While Utah holds some of the smallest percentages of Irish history in the U.S. (about 6 percent of Utahns have Irish heritage,) according to a 2015 Census Bureau report), Irish immigrants factored in Utah’s growth in the 19th and 20th centuries.
“Between the railroads and the miners — that’s where it all started,” O’Connor said. Park City, once a mining town, became the state’s Irish leader at the time.
That is where some disconnect came between those with Irish heritage and many of those that came from LDS-pioneer background.
"Initially the Irish came as outsiders. They came with groups that were sent to put down the 'Mormon rebellion' or with mines and the railroad," Irish historian Gerald McDonough told the Deseret News in 2008.
However, that notion eventually whittled down.

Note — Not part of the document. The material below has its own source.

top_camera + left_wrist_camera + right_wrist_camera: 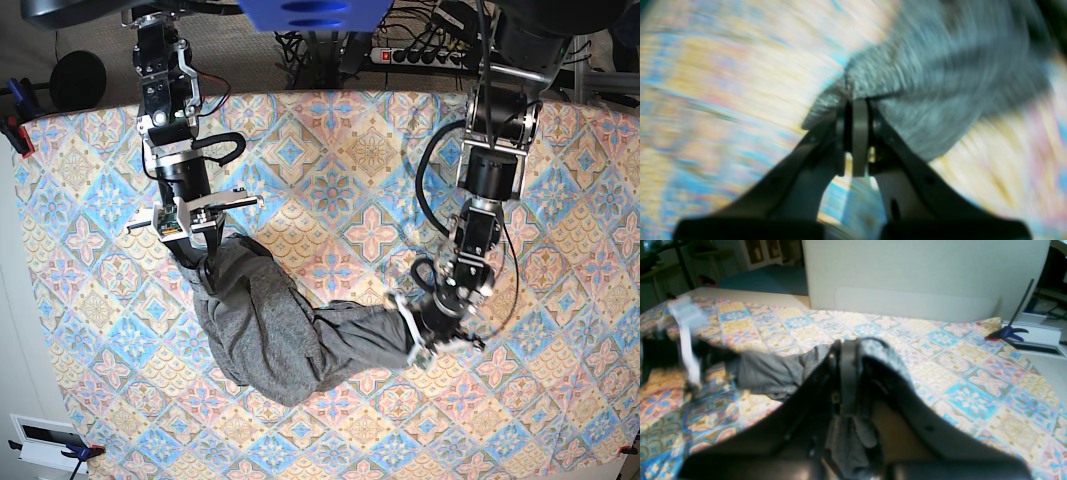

John Welsh, historian and one of the co-founders of the parade, said buildings in downtown Salt Lake City were partly inspired by the Irish throughout the years since those origins. The Keith-O'Brien Building, Gallivan Plaza and Kearns Buildings all have Irish heritage in their creation, according to a Deseret News article. Salt Lake Regional Hospital, which was once known at Holy Cross Hospital, is another example of Irish roots.
McDonough said the first-ever St. Patrick’s Day parade was held in 1864 and the holiday was frequently celebrated until the 1920s.
The first Hibernian Society of Utah parade in 1977 showed that people cared about the Irish, Welsh said.
“That very first parade started on North Temple and went down Main Street. We were walking in the parade — didn’t think anybody would be there because it was put together in a hurry. But as we turned down the corner, there were hundreds of people,” he said. “For the old-timers, this was really a big deal to them. As the parade went by, they were weeping on the curb. It was huge to them.”
This year’s parade will be held Saturday morning at the Gateway, although the holiday is Friday. Even with a smaller percentage of Irish heritage than other states, Welsh said Utah has a growing interest in celebrating Irish culture.
“(Back then), you couldn’t find a green tie or any notion that St. Patrick’s Day was coming. In any other state, especially back east, it’s huge,” he said. “But we’re catching up.”